→ **Work to be completed**: Starting at the first line of the entries below, output every line exactly, up to and including the line with "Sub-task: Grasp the".

→ **Exercise material**:
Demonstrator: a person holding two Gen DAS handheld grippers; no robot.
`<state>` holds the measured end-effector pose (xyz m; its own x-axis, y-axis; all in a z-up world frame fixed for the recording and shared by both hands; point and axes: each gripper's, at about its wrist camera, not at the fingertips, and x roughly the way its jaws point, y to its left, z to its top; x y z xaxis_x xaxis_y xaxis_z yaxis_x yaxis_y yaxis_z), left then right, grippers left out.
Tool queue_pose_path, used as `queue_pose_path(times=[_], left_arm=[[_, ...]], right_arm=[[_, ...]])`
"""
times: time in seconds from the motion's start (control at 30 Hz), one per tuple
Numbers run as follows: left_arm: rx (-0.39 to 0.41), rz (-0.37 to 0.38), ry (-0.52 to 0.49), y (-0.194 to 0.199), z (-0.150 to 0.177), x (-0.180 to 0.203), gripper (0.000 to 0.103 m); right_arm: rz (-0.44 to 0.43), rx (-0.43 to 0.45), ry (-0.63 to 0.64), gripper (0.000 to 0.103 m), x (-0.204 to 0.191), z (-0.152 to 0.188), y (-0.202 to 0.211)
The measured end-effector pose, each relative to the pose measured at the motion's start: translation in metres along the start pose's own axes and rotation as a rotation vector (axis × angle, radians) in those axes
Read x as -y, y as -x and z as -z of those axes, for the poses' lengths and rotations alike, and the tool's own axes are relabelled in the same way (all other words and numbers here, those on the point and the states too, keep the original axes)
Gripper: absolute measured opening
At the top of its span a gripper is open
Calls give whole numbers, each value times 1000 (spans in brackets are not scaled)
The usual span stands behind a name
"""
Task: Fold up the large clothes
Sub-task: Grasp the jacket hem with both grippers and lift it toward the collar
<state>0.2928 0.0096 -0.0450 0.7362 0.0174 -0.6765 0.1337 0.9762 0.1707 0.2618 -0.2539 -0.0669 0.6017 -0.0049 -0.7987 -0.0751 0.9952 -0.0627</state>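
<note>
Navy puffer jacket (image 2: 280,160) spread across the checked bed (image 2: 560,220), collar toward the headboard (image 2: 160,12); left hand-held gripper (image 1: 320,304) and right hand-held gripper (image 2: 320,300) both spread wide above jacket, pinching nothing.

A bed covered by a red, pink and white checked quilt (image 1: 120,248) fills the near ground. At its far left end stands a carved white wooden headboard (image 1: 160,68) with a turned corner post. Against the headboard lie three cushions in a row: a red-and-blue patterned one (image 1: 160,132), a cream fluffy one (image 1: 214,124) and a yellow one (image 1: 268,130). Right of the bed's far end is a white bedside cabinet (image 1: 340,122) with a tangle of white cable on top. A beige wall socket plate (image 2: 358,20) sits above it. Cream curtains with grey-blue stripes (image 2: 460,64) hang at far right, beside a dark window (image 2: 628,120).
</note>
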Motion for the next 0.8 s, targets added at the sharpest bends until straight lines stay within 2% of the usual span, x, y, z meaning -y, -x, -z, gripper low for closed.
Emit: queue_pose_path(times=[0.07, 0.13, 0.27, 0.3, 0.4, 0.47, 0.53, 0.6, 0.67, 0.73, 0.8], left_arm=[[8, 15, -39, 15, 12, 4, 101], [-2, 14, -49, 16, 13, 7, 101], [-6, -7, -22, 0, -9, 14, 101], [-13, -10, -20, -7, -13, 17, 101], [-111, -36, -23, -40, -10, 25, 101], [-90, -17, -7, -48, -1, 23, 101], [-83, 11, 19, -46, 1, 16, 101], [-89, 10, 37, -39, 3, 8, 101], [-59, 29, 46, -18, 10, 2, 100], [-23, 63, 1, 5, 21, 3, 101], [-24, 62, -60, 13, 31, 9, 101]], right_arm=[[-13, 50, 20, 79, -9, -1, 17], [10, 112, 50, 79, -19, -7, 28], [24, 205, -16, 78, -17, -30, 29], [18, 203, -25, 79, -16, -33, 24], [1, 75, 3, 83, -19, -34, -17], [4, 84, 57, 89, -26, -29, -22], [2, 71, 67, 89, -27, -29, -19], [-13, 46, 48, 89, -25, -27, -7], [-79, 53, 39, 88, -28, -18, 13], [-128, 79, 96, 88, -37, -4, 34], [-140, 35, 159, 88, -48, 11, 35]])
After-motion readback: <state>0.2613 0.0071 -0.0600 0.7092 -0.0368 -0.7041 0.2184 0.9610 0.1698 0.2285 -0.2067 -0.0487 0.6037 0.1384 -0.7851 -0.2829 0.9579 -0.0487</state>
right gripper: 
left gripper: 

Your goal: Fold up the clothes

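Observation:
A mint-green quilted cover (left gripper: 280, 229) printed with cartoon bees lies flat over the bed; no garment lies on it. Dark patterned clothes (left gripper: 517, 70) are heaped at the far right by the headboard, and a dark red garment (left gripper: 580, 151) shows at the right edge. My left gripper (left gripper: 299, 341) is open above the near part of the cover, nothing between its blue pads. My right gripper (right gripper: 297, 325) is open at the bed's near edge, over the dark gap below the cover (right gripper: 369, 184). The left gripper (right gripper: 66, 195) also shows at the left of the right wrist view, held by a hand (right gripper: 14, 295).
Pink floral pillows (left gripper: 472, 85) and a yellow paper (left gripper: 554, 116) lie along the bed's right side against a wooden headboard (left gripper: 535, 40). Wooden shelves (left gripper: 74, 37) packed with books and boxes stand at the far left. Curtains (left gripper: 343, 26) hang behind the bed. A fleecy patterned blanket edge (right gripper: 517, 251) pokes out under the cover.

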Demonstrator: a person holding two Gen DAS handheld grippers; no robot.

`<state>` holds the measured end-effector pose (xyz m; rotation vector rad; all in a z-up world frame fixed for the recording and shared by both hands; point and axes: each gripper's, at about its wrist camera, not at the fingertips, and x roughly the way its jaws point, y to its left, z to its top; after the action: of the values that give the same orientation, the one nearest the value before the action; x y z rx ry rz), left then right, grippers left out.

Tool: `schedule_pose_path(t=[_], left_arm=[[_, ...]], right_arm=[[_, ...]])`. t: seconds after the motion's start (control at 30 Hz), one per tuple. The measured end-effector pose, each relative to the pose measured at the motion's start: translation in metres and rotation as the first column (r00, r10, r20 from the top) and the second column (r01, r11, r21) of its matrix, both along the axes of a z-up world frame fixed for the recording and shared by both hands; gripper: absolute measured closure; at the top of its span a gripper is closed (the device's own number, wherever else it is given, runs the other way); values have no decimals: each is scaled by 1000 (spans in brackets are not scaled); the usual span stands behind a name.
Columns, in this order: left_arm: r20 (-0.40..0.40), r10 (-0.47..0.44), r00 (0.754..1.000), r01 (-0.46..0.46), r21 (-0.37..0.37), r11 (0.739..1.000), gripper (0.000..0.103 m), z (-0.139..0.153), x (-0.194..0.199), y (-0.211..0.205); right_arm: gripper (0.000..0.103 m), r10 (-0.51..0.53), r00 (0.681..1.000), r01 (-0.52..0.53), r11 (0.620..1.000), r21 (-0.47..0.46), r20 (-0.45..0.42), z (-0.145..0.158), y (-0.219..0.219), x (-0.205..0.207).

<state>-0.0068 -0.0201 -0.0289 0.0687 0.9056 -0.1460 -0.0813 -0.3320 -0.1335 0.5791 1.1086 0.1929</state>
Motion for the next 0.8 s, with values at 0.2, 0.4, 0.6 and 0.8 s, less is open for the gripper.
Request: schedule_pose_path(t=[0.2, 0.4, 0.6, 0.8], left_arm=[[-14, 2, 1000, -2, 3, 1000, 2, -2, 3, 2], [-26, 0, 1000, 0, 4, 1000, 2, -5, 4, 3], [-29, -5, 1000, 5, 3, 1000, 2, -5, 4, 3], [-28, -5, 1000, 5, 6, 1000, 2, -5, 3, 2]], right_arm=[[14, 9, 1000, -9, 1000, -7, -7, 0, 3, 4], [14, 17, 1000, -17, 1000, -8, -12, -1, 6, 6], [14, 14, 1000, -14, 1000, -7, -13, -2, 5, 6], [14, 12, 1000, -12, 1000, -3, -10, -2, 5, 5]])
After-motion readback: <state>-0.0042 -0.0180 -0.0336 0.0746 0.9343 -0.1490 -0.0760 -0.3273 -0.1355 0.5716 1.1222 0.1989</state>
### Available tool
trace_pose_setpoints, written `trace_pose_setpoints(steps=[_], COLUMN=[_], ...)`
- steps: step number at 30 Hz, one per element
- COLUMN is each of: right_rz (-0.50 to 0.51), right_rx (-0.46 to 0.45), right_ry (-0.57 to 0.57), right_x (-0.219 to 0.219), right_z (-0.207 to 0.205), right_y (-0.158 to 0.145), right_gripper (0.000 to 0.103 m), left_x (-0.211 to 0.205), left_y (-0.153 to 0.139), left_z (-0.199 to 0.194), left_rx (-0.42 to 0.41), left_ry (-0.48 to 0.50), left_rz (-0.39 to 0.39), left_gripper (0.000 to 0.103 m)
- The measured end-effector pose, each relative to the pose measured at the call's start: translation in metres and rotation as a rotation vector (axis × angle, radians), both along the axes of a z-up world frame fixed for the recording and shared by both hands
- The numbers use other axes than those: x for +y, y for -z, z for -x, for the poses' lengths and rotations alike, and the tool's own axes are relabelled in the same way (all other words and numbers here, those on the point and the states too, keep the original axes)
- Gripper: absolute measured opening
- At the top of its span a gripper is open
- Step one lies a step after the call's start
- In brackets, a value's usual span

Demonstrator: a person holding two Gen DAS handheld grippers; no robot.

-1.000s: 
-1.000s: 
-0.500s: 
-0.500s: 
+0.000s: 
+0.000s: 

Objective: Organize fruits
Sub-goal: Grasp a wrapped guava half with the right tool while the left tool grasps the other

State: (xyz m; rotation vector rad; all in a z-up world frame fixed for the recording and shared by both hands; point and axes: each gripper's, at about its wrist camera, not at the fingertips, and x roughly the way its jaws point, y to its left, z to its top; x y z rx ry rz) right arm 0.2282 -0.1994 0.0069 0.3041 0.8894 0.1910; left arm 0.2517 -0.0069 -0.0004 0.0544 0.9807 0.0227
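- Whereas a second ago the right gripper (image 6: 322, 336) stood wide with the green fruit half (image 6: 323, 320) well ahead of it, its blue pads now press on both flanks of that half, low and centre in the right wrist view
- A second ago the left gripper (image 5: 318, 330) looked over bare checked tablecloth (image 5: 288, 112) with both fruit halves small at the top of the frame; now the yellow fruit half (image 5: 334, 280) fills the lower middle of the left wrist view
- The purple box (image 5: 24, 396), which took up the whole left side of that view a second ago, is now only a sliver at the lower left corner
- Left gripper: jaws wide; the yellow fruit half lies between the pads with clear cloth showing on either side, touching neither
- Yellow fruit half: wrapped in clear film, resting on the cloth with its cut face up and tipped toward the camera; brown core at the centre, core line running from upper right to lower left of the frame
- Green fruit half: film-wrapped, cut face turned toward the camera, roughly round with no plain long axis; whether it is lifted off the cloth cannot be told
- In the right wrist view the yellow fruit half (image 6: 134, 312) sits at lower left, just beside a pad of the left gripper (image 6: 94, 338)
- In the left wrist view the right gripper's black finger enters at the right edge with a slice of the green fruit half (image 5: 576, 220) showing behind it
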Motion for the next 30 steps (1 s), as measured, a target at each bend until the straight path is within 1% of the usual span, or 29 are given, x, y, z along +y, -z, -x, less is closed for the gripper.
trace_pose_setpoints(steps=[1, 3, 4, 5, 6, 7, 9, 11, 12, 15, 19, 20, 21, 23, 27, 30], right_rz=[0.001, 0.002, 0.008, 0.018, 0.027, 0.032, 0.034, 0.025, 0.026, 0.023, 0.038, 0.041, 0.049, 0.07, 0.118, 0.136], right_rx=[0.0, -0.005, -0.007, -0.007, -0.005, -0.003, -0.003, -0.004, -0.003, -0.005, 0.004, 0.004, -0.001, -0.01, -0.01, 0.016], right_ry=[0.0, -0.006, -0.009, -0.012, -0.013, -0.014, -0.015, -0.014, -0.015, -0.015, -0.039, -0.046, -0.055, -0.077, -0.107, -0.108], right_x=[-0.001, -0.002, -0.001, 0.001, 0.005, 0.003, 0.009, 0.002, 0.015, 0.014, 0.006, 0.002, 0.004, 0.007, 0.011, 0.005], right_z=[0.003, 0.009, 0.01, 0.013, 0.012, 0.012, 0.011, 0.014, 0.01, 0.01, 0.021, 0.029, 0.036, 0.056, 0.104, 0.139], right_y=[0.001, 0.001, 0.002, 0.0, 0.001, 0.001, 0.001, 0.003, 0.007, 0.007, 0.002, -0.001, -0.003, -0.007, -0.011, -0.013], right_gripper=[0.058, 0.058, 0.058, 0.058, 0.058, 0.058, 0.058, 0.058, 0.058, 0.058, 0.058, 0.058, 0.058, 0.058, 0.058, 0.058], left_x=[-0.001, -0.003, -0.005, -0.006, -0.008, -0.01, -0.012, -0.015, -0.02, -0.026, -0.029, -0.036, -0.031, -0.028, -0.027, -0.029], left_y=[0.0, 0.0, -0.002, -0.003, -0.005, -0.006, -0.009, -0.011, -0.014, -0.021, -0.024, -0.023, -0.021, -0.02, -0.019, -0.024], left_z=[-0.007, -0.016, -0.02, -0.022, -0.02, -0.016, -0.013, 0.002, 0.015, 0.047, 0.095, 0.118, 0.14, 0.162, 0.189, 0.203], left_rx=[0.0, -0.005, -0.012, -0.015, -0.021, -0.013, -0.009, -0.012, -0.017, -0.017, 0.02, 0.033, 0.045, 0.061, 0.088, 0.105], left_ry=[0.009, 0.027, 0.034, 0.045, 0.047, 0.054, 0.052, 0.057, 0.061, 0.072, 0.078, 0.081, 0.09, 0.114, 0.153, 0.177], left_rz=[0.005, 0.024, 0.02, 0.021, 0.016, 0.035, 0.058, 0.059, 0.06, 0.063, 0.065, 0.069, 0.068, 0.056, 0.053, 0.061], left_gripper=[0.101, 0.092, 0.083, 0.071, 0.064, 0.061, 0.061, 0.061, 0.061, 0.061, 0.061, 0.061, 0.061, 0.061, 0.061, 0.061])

→ **Answer box**:
Demonstrator: a person holding two Gen DAS handheld grippers; no robot.
`<state>` holds the measured end-effector pose (xyz m; its own x-axis, y-axis; all in a z-up world frame fixed for the recording and shared by both hands; point and axes: each gripper's, at about its wrist camera, not at the fingertips, and x roughly the way its jaws point, y to its left, z to its top; x y z xaxis_x xaxis_y xaxis_z yaxis_x yaxis_y yaxis_z), left then right, grippers left out.
Tool queue_pose_path, used as `queue_pose_path(times=[_], left_arm=[[_, ...]], right_arm=[[_, ...]])`
"""
times: time in seconds from the motion's start (control at 30 Hz), one per tuple
Numbers run as follows: left_arm: rx (-0.39 to 0.41), rz (-0.37 to 0.38), ry (-0.52 to 0.49), y (-0.194 to 0.199), z (-0.150 to 0.177), x (-0.180 to 0.203), gripper (0.000 to 0.103 m); right_arm: rz (-0.44 to 0.43), rx (-0.43 to 0.45), ry (-0.63 to 0.64), gripper (0.000 to 0.103 m), x (-0.204 to 0.191), z (-0.152 to 0.188), y (-0.202 to 0.211)
The measured end-effector pose, each relative to the pose measured at the motion's start: translation in metres along the start pose's own axes and rotation as a rotation vector (axis × angle, radians) in those axes
Read x as -y, y as -x and z as -z of those axes, for the poses' lengths and rotations alike, and the tool's own axes are relabelled in the same way (all other words and numbers here, those on the point and the states too, keep the original axes)
Gripper: absolute measured opening
At the top of its span a gripper is open
Calls give whole numbers, each value times 1000 (spans in brackets are not scaled)
The usual span stands behind a name
"""
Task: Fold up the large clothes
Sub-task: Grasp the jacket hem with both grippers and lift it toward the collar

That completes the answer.